_Directions:_
Although the listing contains pictures, reproduce only its text, exactly as written.

────────────────

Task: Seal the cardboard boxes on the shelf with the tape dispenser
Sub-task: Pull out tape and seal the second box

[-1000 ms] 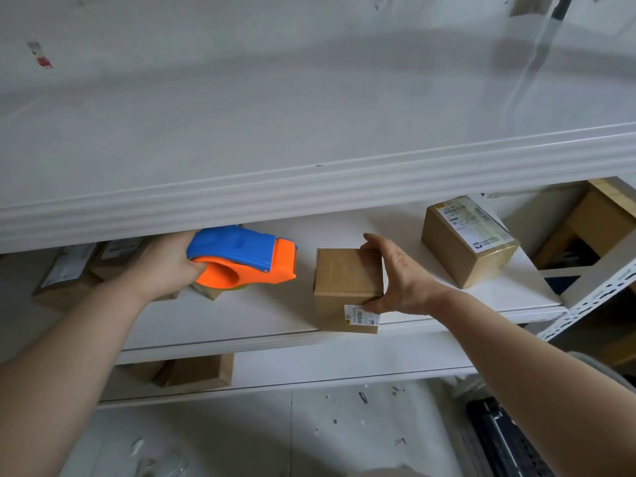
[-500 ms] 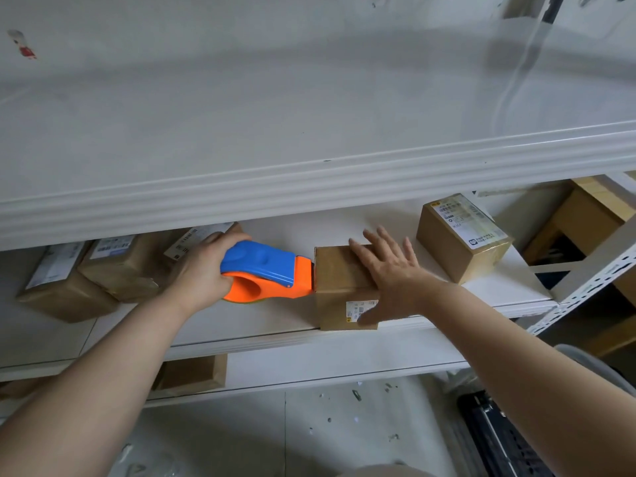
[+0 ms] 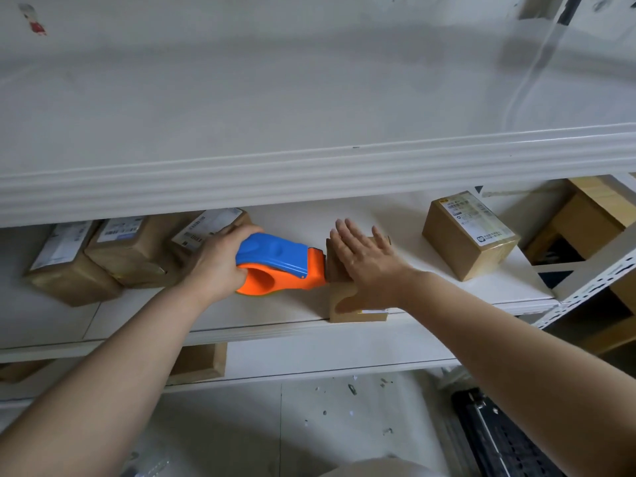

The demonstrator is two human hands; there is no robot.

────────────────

_Final answer:_
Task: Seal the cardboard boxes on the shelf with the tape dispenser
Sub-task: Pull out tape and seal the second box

[-1000 ms] 
[-500 ms] 
[+0 ms] 

The demonstrator is two human hands; there is no robot.

The answer has been fully written out.